_EXERCISE OBJECTIVE_
Leaving the pictures aside, repeat every line below exactly.
•••
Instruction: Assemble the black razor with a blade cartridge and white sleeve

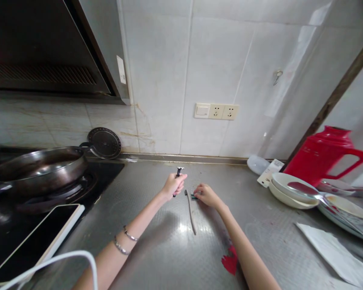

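Note:
My left hand is closed round the black handle of a small razor-like tool, its metal head pointing up above the steel counter. To the right, my right hand rests low at the counter with its fingers bent over a small dark object, mostly hidden by the fingertips. Between the hands lies a thin greyish stick-like item with a dark tip at its far end. A crumpled red piece lies beside my right forearm.
A pan sits on the stove at left, with a phone and white cable nearer. At right are a red thermos, stacked bowls, a plate and white paper. Wall sockets are behind.

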Available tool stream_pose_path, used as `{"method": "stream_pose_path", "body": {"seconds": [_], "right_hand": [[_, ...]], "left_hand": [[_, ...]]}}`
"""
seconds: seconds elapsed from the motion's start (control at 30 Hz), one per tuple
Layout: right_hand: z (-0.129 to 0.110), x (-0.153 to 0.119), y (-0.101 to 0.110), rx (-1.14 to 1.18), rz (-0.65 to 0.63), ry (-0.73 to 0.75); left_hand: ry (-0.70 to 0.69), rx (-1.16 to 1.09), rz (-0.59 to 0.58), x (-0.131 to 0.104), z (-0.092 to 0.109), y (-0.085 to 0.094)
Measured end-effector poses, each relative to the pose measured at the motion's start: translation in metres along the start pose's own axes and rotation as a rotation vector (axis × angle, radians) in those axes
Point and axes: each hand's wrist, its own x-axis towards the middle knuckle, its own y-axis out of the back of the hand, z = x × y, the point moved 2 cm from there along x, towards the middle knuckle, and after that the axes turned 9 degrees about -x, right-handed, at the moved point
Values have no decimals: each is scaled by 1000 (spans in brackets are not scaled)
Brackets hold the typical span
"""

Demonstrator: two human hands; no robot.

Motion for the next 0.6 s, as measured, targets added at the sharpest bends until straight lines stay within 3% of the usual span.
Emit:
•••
_ANSWER FOR THIS EXERCISE_
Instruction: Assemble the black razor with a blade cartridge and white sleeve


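Note:
My left hand is closed round the black handle of a small razor-like tool, its metal head pointing up above the steel counter. To the right, my right hand rests low at the counter with its fingers bent over a small dark object, mostly hidden by the fingertips. Between the hands lies a thin greyish stick-like item with a dark tip at its far end. A crumpled red piece lies beside my right forearm.
A pan sits on the stove at left, with a phone and white cable nearer. At right are a red thermos, stacked bowls, a plate and white paper. Wall sockets are behind.
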
Available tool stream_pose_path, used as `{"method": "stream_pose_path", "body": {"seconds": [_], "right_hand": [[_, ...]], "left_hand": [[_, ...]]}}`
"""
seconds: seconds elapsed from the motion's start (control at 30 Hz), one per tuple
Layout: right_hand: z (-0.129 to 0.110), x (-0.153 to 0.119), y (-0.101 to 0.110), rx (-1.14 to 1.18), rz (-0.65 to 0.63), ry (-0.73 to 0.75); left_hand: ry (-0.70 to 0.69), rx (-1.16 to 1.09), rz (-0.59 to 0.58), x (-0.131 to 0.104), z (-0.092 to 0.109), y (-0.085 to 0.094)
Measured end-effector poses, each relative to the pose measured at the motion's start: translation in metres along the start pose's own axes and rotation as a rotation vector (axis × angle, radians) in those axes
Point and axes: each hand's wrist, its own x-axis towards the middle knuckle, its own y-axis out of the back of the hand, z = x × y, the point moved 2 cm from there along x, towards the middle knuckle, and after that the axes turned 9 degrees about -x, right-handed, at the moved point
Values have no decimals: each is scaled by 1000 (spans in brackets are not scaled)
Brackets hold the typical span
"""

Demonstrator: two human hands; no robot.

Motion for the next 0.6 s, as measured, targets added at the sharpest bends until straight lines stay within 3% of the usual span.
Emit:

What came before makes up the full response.